Why Plastic Playing Cards?

Plastic Playing cards are more durable, they do not crease, rip, mark or tear like paper cards, they spring back and retain their shape and simply out perform paper cards. Plastic Playing cards enhance the playing experience, last much longer than paper cards and as a result become more cost effective.

Copag has the reputation of being one of the worlds best playing cards. Manufactured in Brazil, Copag cards deliver the classic snap and feel of a paper card but with the durability and security only plastic cards can deliver.

Copag plastic playing cards are one of the most durable plastic playing cards in production.

Bridge v's Poker


It's all about the size. Poker (wide), Bridge (narrow) it is all down to personal preference. Off the shelf playing cards typicaly found in most homes are the standard width of (2.5"/62mm) and are commonly refered to as being poker size cards. Bridge sized cards are slightly narrower (2.25"/57mm) because as with games such as bridge the player is required to hold more than two cards in their hand at any one time.

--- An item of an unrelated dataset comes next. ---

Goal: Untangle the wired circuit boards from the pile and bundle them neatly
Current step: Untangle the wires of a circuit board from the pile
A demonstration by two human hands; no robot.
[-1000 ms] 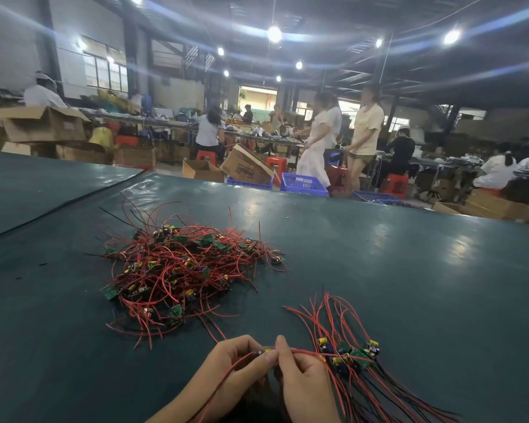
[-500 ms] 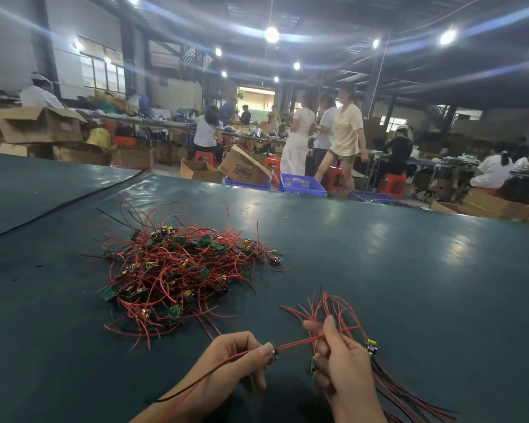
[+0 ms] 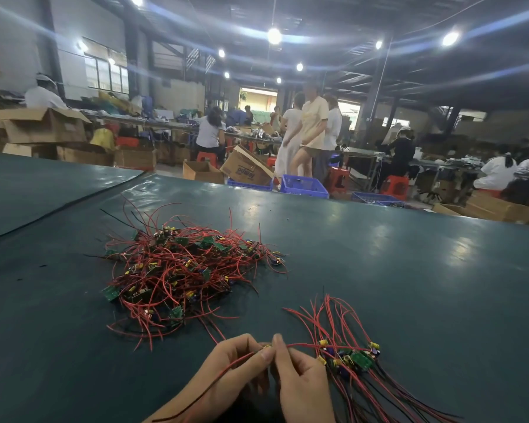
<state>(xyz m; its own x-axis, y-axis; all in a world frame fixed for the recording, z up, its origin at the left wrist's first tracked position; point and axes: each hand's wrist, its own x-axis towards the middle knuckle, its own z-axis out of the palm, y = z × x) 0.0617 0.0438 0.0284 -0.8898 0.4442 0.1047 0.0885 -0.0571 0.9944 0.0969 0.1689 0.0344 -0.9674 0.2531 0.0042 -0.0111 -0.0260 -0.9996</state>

This is where the confusion often begins. It is rare for a casino to stock both widths of cards, so the most commonly used ones are the narrower (bridge size) cards. There is no difference other than width so it is all down to your personal preference of which card you use for your home game, the most misleading part is in the name as most professional poker games are played with the narrow (bridge) cards.

Regular v's Jumbo


Once again as you would expect, it comes down to size. Jumbo Playing Cards have a larger type face font to depict the playing card suit and value, and the Regular Playing Cards have a much smaller type face font.

Jumbo cards are good on larger tables for everyone to see the flop, but have a negative effect on your hole cards as you need to expose more of the card to view its value, running the risk of exposing your hole cards to prying eyes.